Why just letting the grass grow will never produce the desired result

John Greenwood, Head of Technology & PCI Compliance, Contact Centre Panel

Summer is over and my annual attempt to turn what was once a space to play a bit of footy with the kids into a colourful wildflower meadow has once again well and truly failed.

Am I fooling myself that nature will prevail or am I simply being lazy in not following the weekly routine of starting the lawnmower, begrudgingly filling it with petrol and pushing it up and down this green space telling myself it’s good exercise!?

I should succeed. Information is available, I have the vision and help is at hand. My daughter, whose family nickname by the way is Flower, works for the local Wildlife Trust. My wife, an abstract landscape artist, whose appreciation of colour is a gift she shares openly in her abundance of work. My options are numerous, and the more I’m asked to pay, the less it appears, my risk of failure.  Reading through the links that appear readily when I open the browser on my phone, I’m invited to spend thousands to take away my pain of failure. I could scrape up the field and returf with carefully selected grasses and wildflower seeds to match my soil type. Or maybe the lesser cost option of adding a layer of soil impregnated with appropriate seeds, again matched to my home ground.

Apparently, the problem I’ve failed to overcome in establishing my small contribution to biodiversity, is that wildflower seeds, however many times I scatter them over the autumn field, stand little chance of germination because they fail to compete against the established and dominant grasses. The most ecologically effective approach to solving this problem is to mow, scarify aggressively and plant yellow rattle, which suppresses the grasses and leaves space for wildflowers to grow.

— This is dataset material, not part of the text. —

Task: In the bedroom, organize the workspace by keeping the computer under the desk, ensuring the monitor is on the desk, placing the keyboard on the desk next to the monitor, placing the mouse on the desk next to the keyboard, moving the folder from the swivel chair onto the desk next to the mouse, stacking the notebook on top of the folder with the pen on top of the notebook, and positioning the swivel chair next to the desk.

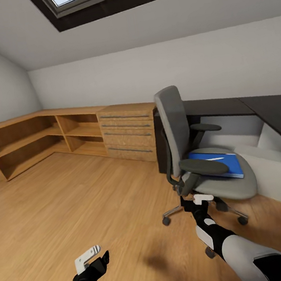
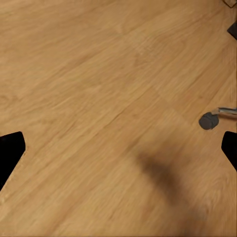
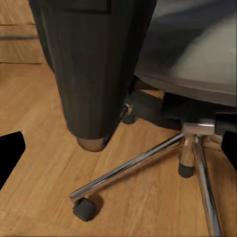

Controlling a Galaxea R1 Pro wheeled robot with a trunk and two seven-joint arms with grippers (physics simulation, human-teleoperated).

So, when you mistakenly believe your budget is actually your business plan and you set forth with the best intentions to reduce your operating costs through automation, deploying BOTs where once there were voices, have a thought about my attempts at growing a wildflower meadow. Perhaps take the time to understand the full dynamics and nature of the ground you are seeding. Have a thought about taking the strategic long term aims, not tactical fixes. Think through your options of delighting your customers without necessarily spending thousands pulling up the old and laying down the new. Embrace the available help from familiar people who have proven experts in helping others and embrace the nature of what you already do to ensure that the new can grow and flourish. Whatever you do, don’t simply let the grass grow and expect to get a wildflower meadow.